EXERCISE REQUIREMENTS:
Using the data below, print exactly the line with "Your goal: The", the line with "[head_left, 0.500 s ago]", and every line between them, but none of the pictures.

** Opening DATA SEGMENT block **

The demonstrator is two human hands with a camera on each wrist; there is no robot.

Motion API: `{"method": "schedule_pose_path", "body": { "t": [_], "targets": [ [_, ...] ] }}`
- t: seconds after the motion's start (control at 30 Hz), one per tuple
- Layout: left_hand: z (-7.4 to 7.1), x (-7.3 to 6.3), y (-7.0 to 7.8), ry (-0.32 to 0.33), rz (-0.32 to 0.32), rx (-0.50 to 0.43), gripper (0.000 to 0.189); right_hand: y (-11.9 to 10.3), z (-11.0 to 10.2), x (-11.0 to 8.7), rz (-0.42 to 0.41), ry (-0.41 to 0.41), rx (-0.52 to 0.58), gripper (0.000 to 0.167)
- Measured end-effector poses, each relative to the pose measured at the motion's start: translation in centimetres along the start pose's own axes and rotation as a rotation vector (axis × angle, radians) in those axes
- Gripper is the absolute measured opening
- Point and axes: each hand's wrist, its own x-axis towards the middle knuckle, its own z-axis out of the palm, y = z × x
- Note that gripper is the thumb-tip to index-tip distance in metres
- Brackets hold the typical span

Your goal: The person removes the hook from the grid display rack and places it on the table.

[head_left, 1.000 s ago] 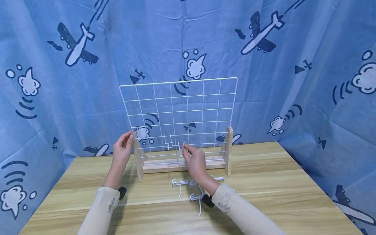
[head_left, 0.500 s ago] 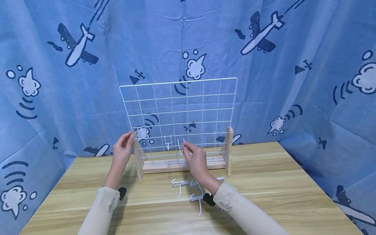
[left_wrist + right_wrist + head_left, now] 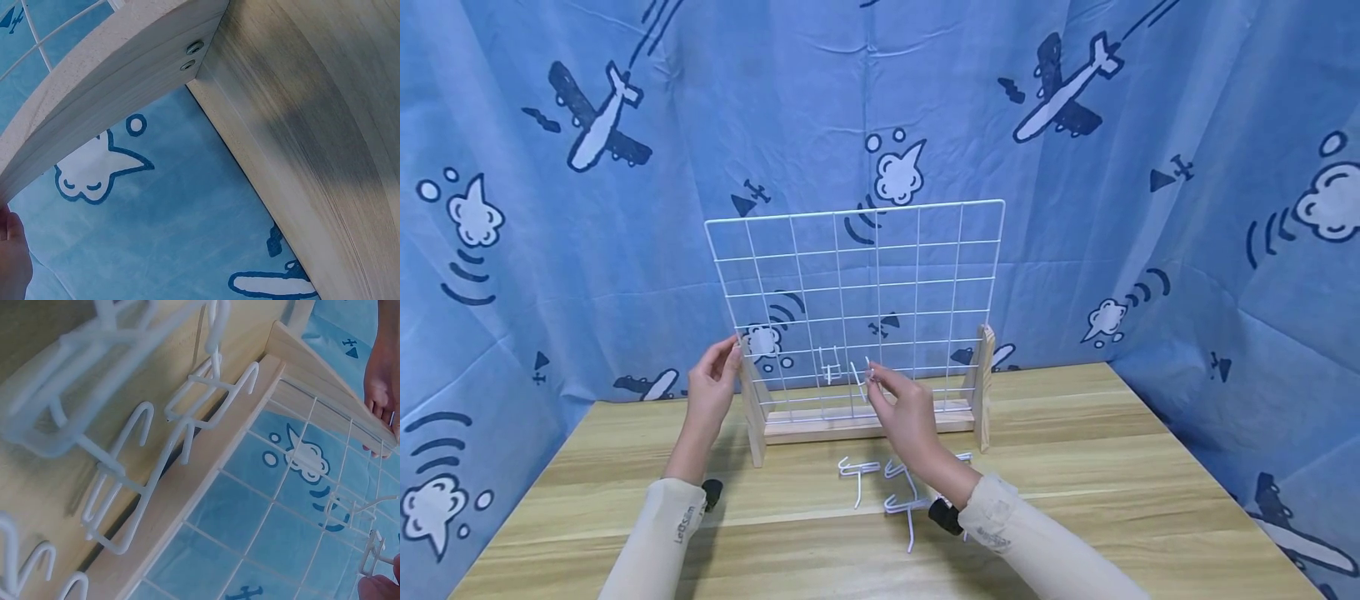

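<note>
A white wire grid panel stands upright in a wooden stand. My left hand holds the upper end of the stand's left post; only a bit of that hand shows in the left wrist view. In front of the lower middle of the grid, my right hand pinches a white wire hook. The fingers partly cover this hook, and I cannot tell whether it touches the grid. Just left of it, another white hook hangs on the grid.
Several loose white wire hooks lie on the wood-grain table in front of the stand, some partly under my right forearm. A blue curtain with printed airplanes hangs behind and at both sides.
My right hand has shifted slightly right with the hook, which has tilted a little. My left hand stays on the post.
</note>
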Motion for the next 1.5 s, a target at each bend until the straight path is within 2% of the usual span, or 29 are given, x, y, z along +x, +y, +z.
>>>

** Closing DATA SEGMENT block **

EXERCISE RESPONSE:
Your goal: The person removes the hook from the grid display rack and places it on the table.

[head_left, 1.000 s ago] 
[head_left, 0.500 s ago] 

Nothing else belongs in the output.